● **Material to process**:
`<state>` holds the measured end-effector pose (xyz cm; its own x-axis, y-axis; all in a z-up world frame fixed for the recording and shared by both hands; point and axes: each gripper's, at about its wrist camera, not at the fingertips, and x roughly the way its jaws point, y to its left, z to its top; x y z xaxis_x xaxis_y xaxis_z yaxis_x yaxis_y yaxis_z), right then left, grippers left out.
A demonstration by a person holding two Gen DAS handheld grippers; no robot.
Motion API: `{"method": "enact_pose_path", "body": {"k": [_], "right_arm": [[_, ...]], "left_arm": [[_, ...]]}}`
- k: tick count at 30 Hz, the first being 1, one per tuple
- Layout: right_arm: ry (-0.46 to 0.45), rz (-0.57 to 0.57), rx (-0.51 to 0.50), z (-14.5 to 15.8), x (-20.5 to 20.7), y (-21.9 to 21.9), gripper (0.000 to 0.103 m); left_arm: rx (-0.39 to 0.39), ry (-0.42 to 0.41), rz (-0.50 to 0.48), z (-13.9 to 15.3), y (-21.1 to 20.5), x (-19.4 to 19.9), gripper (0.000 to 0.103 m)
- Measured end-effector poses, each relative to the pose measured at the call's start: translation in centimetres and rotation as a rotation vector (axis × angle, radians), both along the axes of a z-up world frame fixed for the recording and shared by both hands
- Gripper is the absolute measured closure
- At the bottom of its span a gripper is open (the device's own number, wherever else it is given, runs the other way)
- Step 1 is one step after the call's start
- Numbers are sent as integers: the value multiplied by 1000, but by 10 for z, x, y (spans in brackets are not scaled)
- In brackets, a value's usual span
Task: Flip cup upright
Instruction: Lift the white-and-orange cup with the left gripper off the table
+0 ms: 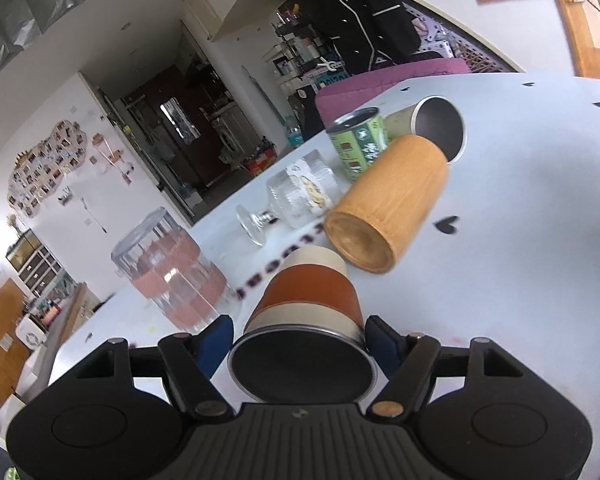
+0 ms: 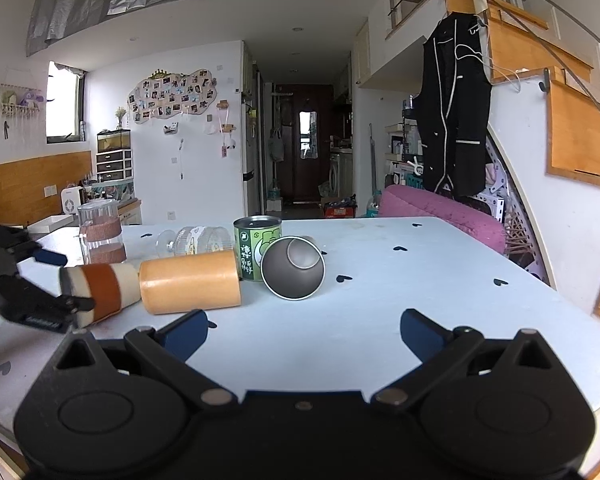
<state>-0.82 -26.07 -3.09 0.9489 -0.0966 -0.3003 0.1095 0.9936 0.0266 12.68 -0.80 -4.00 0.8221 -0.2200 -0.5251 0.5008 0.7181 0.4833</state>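
Note:
A cream cup with a brown band (image 1: 310, 304) lies on its side, its dark mouth toward my left camera. My left gripper (image 1: 300, 342) has a blue finger on each side of the cup near its mouth and is shut on it. The cup (image 2: 100, 290) and the left gripper (image 2: 62, 284) also show at the left of the right wrist view. My right gripper (image 2: 304, 330) is open and empty above the white table (image 2: 420, 300).
A wooden cup (image 1: 388, 208) lies on its side just beyond the held cup. A metal cup (image 1: 440, 128) and a stemmed glass (image 1: 292, 200) also lie on their sides. A green can (image 1: 358, 142) and a banded glass jar (image 1: 172, 276) stand upright.

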Motion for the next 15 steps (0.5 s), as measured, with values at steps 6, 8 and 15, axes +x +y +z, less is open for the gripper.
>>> {"method": "enact_pose_path", "body": {"k": [6,8,15], "right_arm": [[14,9,14,-2,7,-1,0],[16,16,13,-4,6,0,0],[32,31,12,-6,12,6,0]], "left_arm": [[7,21,-45,2,6,-33,30],[3,28,-65,3,7,-42,30],[-8,57,-133,4,16,-74,30]]}}
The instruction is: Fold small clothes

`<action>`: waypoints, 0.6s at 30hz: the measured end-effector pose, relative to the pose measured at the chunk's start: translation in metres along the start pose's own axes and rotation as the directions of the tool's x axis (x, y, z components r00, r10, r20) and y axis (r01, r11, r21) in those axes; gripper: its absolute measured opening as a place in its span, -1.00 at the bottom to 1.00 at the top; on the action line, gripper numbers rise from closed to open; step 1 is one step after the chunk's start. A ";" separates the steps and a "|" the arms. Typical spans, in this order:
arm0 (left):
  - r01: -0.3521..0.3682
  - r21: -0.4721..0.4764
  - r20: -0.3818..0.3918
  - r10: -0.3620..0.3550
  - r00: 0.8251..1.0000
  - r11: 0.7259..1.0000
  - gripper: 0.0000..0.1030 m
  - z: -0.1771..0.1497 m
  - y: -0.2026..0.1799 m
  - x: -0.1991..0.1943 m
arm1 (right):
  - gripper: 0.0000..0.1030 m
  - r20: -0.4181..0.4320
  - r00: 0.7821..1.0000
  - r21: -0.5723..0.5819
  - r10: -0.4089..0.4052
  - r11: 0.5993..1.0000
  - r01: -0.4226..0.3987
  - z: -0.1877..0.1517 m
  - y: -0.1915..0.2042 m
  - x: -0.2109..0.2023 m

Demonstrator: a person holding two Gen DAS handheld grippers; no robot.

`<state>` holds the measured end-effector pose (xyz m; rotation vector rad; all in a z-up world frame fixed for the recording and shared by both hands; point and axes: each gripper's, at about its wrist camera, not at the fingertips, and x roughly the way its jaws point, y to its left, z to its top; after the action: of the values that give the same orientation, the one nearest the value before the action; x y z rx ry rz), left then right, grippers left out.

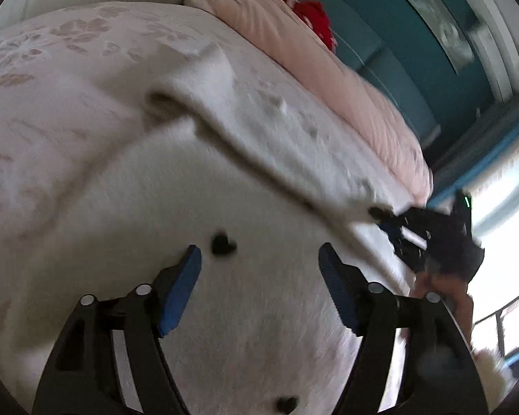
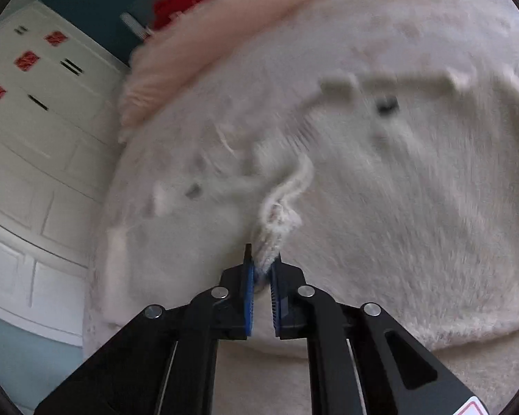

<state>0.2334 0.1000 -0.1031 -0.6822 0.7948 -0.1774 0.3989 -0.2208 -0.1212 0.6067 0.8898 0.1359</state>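
1. Bed (image 1: 69, 110), floral cover: filling the left wrist view from 7 to 1 o'clock, its far edge running diagonally toward 4 o'clock. In the right wrist view its near edge is curving along 5 to 7 o'clock, with pale carpet (image 2: 259, 380) showing below it.

2. White fluffy garment (image 1: 225, 311): lying spread on the bed, covering the lower centre of the left view. One folded edge is running from 10 o'clock down to 3 o'clock. Small dark heart marks (image 1: 223, 243) are dotting it. In the right view it is taking up the centre and the 3 o'clock side, blurred.

3. Pink blanket (image 1: 328, 69): lying along the bed's far side, 12 to 3 o'clock in the left view.

4. White cabinet doors (image 2: 34, 155): standing beyond the bed's side at 9 o'clock in the right view, with open floor beneath them.

5. Red item (image 1: 315, 20): resting behind the blanket, at 1 o'clock.

6. Left gripper (image 1: 259, 264): hanging over the garment with jaws spread wide, nothing between the blue pads (image 1: 181, 294); whether they are touching the fabric cannot be told.

7. Right gripper (image 2: 263, 271): pinching a ribbed, bunched edge of the garment (image 2: 280, 221), the fabric rising out of the closed tips toward 12 o'clock. In the left view it is appearing at 3 o'clock, on the garment's corner at the bed's edge.
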 end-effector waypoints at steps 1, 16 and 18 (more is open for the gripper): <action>0.026 -0.037 0.007 -0.025 1.000 0.999 0.45 0.011 0.001 0.000 | -0.84 0.022 1.000 -0.027 0.008 1.000 -0.007 0.003 0.008 -0.007; -0.062 -0.390 -0.060 0.042 0.997 0.919 -0.66 0.115 0.025 0.087 | -0.85 0.259 0.966 -0.143 0.015 0.989 0.023 0.064 0.012 -0.122; -0.107 -0.338 -0.097 0.079 0.992 0.935 -0.67 0.103 0.024 0.100 | -0.85 0.236 0.969 -0.083 -0.069 0.992 0.091 0.054 -0.034 -0.116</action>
<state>0.3732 0.1307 -0.1264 -0.9689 0.9467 0.0223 0.3619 -0.3139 -0.0346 0.4877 0.6755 0.0320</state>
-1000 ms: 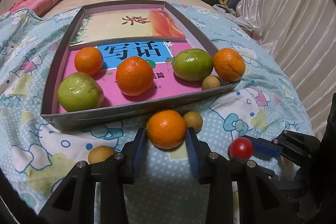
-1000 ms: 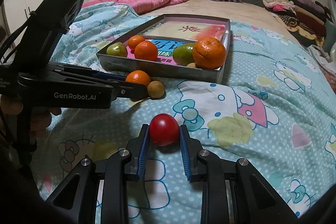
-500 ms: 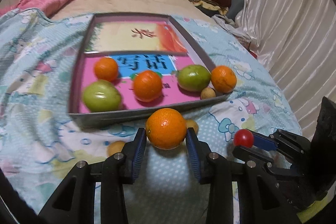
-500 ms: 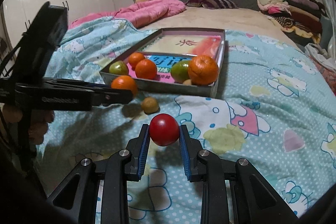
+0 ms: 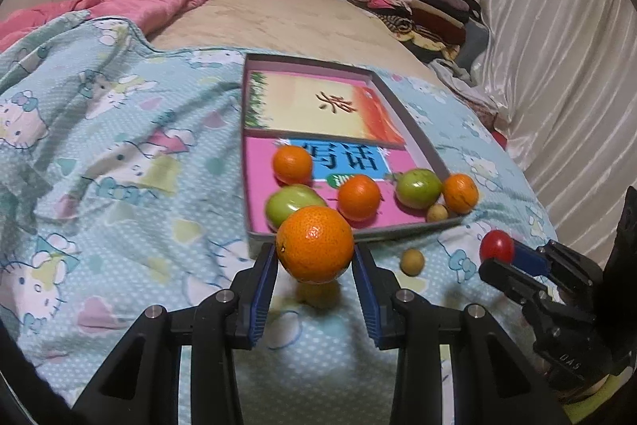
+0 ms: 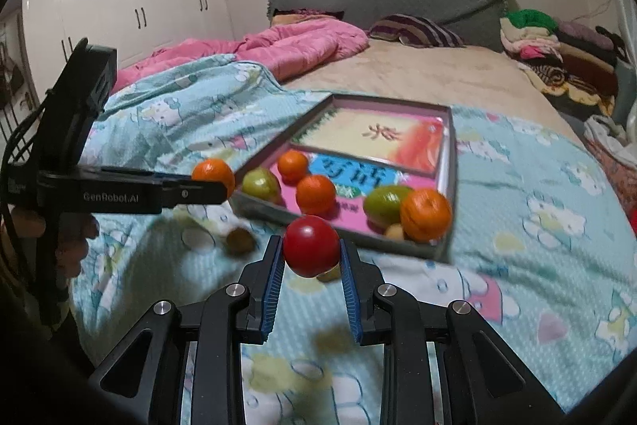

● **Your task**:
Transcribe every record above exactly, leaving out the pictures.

● **Output of the exercise**:
`<state>` holds the measured end-effector pose (xyz cm; its own x-axis, y-axis; all in a z-up world frame fixed for the recording and shared by both hands; point and axes: each gripper's, at about its wrist camera, not at the fingertips, and x roughly the way its jaws point, y to its left, z to its top; x y z xaxis_x xaxis_y xaxis_z yaxis_x yaxis_y yaxis_z), right then left, grippers left out.
A demonstration by a person holding two Gen DAS handheld grippers; no robot.
Motion API: `{"method": "enact_pose_path", "body": {"k": [_], "right_arm": [[_, ...]], "left_arm": [[_, ...]]}}`
- k: tick count at 30 Hz, the first being 1, one per tuple
- Layout: right_arm: ry (-0.46 to 0.45), rz (-0.57 to 0.57), rx (-0.51 to 0.50), z (-14.5 to 15.8), x (-20.5 to 20.7), y (-21.9 to 21.9), gripper (0.000 to 0.103 m); left_arm: rx (-0.39 to 0.39), ry (-0.42 to 0.41), rz (-0.50 to 0.48), z (-13.9 to 15.3), y (-21.1 to 20.5), x (-19.4 to 19.9), gripper (0.000 to 0.103 m)
- Measured end-effector poses, each relative to the pose measured at the call's start: translation in centimetres and rotation as a rotation vector (axis × angle, radians), both along the axes of a z-up world frame fixed for the recording and shared by both hands
- Gripper is the absolute measured closure
- At the bottom of its span a gripper is open (the device's own number, wherever else it is given, runs the other way)
- Step 1 is one step after the call's start
- Numbers are sent as integers: the value multiplied by 1000, but by 10 for z, x, y (spans in brackets are not scaled)
- In brackets, a value's usual span
Task: Flip cup upright
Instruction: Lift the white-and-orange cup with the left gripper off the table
+0 ms: 
+0 ms: 
<state>-0.82 -26.07 -3.09 0.9489 -0.0966 -0.3003 0.1095 0.9936 0.0266 12.68 -0.80 -4.00 0.8221 -0.2200 -0.5251 0.5008 0.7181 0.4833</state>
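Note:
A cream cup with a brown band (image 1: 310, 304) lies on its side, its dark mouth toward my left camera. My left gripper (image 1: 300, 342) has a blue finger on each side of the cup near its mouth and is shut on it. The cup (image 2: 100, 290) and the left gripper (image 2: 62, 284) also show at the left of the right wrist view. My right gripper (image 2: 304, 330) is open and empty above the white table (image 2: 420, 300).
A wooden cup (image 1: 388, 208) lies on its side just beyond the held cup. A metal cup (image 1: 440, 128) and a stemmed glass (image 1: 292, 200) also lie on their sides. A green can (image 1: 358, 142) and a banded glass jar (image 1: 172, 276) stand upright.
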
Motion for the next 15 steps (0.5 s), as measured, with values at steps 6, 8 and 15, axes +x +y +z, less is open for the gripper.
>>> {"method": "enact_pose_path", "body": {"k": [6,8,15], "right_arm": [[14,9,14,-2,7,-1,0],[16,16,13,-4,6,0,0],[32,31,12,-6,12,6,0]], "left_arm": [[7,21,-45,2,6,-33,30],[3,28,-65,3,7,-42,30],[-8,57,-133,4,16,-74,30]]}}
The instruction is: Fold small clothes

`<action>`: waypoints, 0.6s at 30hz: the measured end-effector pose, relative to the pose measured at the chunk's start: translation in metres along the start pose's own axes and rotation as the directions of the tool's x axis (x, y, z components r00, r10, r20) and y axis (r01, r11, r21) in those axes; gripper: its absolute measured opening as a place in its span, -1.00 at the bottom to 1.00 at the top; on the action line, gripper numbers rise from closed to open; step 1 is one step after the chunk's start. A ";" separates the steps and a "|" the arms. Typical spans, in this order:
arm0 (left):
  - r01: -0.3521..0.3682
  - r21: -0.4721..0.4764
  - r20: -0.3818..0.3918
  - r10: -0.3620..0.3550
  - r00: 0.8251..1.0000
  - r11: 0.7259..1.0000
  - gripper: 0.0000..0.1030 m
  - z: -0.1771..0.1497 m
  - y: -0.2026..0.1799 m
  - x: -0.1991..0.1943 m
arm1 (right):
  - gripper: 0.0000..0.1030 m
  - r20: -0.4181..0.4320
  - r00: 0.7821..1.0000
  - r21: -0.5723..0.5819
  - r10: -0.4089..0.4052
  - r11: 0.5993..1.0000
  - r01: -0.4226..0.3987
  - z: -0.1877..0.1517 m
  - y: -0.1915..0.2042 m
  - x: -0.2109..0.2023 m

Demonstrator: a person holding two Gen DAS handheld grippers; no robot.

`<state>` holds the measured end-effector pose (xyz m; rotation vector rad; all in a z-up world frame fixed for the recording and shared by both hands; point and axes: each gripper's, at about its wrist camera, not at the fingertips, and x roughly the way its jaws point, y to its left, z to its top; after the action: of the values that give the same orientation, the one nearest the value before the action; x y z rx ry rz), left then right, grippers left out.


<state>0.2334 0.1000 -0.1031 -0.6822 0.7948 -0.1774 0.3989 -0.2208 -0.1212 0.6067 0.8898 0.1359</state>
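1. Bed (image 1: 69, 110), floral cover: filling the left wrist view from 7 to 1 o'clock, its far edge running diagonally toward 4 o'clock. In the right wrist view its near edge is curving along 5 to 7 o'clock, with pale carpet (image 2: 259, 380) showing below it.

2. White fluffy garment (image 1: 225, 311): lying spread on the bed, covering the lower centre of the left view. One folded edge is running from 10 o'clock down to 3 o'clock. Small dark heart marks (image 1: 223, 243) are dotting it. In the right view it is taking up the centre and the 3 o'clock side, blurred.

3. Pink blanket (image 1: 328, 69): lying along the bed's far side, 12 to 3 o'clock in the left view.

4. White cabinet doors (image 2: 34, 155): standing beyond the bed's side at 9 o'clock in the right view, with open floor beneath them.

5. Red item (image 1: 315, 20): resting behind the blanket, at 1 o'clock.

6. Left gripper (image 1: 259, 264): hanging over the garment with jaws spread wide, nothing between the blue pads (image 1: 181, 294); whether they are touching the fabric cannot be told.

7. Right gripper (image 2: 263, 271): pinching a ribbed, bunched edge of the garment (image 2: 280, 221), the fabric rising out of the closed tips toward 12 o'clock. In the left view it is appearing at 3 o'clock, on the garment's corner at the bed's edge.
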 end-effector waypoints at steps 1, 16 and 18 (more is open for the gripper): <action>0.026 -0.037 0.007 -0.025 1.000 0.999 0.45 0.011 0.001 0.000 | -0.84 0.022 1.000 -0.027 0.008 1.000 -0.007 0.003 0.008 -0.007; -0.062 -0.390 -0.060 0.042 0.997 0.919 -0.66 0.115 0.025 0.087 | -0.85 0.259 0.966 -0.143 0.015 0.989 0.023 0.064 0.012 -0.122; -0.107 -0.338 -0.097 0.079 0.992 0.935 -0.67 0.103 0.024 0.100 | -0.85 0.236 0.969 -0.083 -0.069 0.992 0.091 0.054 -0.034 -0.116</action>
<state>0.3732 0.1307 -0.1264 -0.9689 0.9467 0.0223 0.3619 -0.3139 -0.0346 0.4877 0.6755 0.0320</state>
-1000 ms: 
-1000 ms: 
-500 ms: 
-500 ms: 
+0 ms: 
+0 ms: 

This concludes the output.